It's Monday morning when you wake up and realize you overslept. You are late to class or work and then proceed to worry about everything else that seems like you will never be able to get done during your busy day. If you are anything like me, this may sound like a typical week. Perhaps you feel stressed right now just thinking about this scenario or the week ahead of you.
To learn about the stress I was experiencing on a regular basis, I decided to sign up for a stress management course. In the beginning, signing up for a stress management class seemed like a great choice because it was a topic I did not know much about. I had no idea at the time that the class would help change the way I view life's events and stress in general.
Now I regularly engage in activities to better manage my stress levels as a result. I could go into a bunch of detail on how high levels of acute stress can negatively impact our body and overall life, but let's focus more on what can actually be done about it. Here are some of my favorite ways to decompress that you can try too!
When it comes to life's major stressors, it may take some time to understand what stress relieving techniques work best for you. I learned that partaking in activities I found enjoyable were the most relaxing and beneficial. Physical activity is one of my favorite ways to decompress.
Exercising is a wonderful choice if you enjoy being physically active or have a general interest in getting started. The release of endorphins that occurs while exercising can leave you feeling refreshed and ready to take on the day. Also, exercise can improve memory- which just might help you improve your grade on your next exam or accomplish tasks more efficiently at work, too. I personally enjoy doing any activities I can outdoors so it is important to try to find what you love to do.
Deep breathing, meditation, and yoga are also great tools to utilize when wanting to become more relaxed or even more focused on the goals you need to accomplish. A lack of sleep can be a major potential side effect of having high levels of stress and these three techniques can even aid in falling asleep faster if done so in the evening. In order to try these, you do not have to be extremely physically fit which makes them very versatile.
There are also a number of apps you can use to try meditation for free such as Calm and Headspace. The Nike Training Club app is free as well and includes both exercise and yoga routines that you can follow along with. This app has activities that are considered beginner, intermediate, and advanced to fit your personal needs.

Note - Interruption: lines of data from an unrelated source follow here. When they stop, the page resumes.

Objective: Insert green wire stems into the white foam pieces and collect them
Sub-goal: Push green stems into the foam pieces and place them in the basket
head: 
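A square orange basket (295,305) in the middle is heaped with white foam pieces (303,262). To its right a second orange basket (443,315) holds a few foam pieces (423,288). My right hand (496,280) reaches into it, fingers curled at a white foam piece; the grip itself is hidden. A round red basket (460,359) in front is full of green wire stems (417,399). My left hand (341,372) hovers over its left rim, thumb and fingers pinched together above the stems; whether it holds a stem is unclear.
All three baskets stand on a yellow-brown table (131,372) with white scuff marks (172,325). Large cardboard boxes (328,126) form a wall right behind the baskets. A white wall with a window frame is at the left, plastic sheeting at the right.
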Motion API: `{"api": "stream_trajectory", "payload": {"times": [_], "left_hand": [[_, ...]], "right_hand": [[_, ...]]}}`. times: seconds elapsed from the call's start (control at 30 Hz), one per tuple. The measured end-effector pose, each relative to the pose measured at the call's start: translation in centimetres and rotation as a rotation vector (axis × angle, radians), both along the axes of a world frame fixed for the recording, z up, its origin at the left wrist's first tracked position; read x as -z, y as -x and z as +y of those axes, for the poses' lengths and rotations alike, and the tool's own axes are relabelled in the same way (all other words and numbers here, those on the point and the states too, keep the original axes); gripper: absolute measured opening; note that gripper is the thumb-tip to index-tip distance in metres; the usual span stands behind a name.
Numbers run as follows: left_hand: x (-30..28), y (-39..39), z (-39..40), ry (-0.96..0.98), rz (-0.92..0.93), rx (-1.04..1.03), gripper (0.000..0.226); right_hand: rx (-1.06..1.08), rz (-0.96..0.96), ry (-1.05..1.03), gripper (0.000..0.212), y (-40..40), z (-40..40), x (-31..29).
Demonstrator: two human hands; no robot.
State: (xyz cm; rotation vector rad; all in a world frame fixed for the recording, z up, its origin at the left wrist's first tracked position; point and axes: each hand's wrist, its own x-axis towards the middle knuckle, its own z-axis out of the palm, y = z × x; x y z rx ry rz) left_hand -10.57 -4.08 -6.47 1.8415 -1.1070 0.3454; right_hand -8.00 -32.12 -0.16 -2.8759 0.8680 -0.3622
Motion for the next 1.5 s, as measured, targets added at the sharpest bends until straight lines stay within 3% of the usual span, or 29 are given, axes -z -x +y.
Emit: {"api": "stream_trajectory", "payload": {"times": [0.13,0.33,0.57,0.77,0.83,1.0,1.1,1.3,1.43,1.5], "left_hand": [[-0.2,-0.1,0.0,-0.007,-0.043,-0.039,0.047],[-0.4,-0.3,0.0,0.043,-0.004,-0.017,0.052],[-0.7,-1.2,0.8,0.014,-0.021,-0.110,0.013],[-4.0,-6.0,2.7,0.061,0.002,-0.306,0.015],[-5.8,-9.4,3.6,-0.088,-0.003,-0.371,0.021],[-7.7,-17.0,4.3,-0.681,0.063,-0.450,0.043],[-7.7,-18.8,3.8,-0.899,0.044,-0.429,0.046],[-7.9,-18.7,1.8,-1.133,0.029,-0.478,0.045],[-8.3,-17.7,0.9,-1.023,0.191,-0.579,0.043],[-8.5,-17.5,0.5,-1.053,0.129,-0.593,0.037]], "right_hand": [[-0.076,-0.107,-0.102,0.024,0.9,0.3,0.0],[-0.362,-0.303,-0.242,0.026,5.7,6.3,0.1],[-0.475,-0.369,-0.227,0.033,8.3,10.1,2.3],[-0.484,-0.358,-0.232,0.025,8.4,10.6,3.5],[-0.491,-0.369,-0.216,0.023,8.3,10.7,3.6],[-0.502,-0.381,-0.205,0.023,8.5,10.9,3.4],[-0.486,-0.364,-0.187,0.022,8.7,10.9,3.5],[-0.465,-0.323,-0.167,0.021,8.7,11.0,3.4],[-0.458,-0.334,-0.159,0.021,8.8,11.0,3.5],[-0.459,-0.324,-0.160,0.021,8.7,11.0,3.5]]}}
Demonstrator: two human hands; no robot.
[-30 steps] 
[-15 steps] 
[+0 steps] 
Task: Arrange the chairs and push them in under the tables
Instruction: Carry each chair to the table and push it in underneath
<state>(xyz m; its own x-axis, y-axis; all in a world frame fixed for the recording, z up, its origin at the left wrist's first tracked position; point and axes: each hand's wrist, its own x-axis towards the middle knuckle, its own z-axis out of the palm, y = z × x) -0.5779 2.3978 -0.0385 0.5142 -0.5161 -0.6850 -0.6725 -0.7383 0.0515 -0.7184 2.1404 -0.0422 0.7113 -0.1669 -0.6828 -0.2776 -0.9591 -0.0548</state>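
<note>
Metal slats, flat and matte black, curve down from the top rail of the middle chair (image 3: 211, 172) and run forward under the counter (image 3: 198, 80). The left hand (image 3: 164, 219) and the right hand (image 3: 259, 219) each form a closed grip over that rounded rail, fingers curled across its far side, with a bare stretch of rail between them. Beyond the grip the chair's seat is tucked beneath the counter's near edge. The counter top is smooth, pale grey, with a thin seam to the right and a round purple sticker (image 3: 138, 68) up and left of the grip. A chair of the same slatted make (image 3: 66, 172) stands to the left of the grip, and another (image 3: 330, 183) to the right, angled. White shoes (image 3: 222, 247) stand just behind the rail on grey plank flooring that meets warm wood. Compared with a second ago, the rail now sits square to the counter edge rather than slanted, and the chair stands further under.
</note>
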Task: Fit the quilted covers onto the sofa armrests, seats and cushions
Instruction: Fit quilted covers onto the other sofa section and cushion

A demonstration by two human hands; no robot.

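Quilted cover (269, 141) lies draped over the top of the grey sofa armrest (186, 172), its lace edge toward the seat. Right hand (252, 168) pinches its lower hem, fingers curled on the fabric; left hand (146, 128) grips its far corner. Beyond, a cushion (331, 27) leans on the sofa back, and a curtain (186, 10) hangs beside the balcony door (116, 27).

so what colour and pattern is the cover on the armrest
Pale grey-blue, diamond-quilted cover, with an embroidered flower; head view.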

Feeling sore and experiencing pain in various parts of your body may be the result of the tension resulting from stress. I have experienced a lot of discomfort in both my neck and my shoulders, so the final technique that I love and use on a regular basis is called progressive relaxation.
This process involves tensing the muscle groups you want to target momentarily and then relaxing them afterward. I tend to contract or raise my shoulders up to my ears for about 10 seconds and then relax them for the same amount of time. Repeating this process for even just ten minutes can train your mind and body to recognize the next time you are feeling the tension from stress by knowing how your muscles tense up when stressed. Identifying signs of stress can help you to eventually minimize them.
I expected to take the stress management course as an elective last year that was fairly easy just to get by, but I ended up walking away with tools that ultimately changed the way I experience both stress and life's events in general. Now it's your turn to perhaps take a class yourself to become more educated or do an activity you enjoy that will make you happier and healthier. Go on, give it a try, and experience for yourself a life with minimal stress!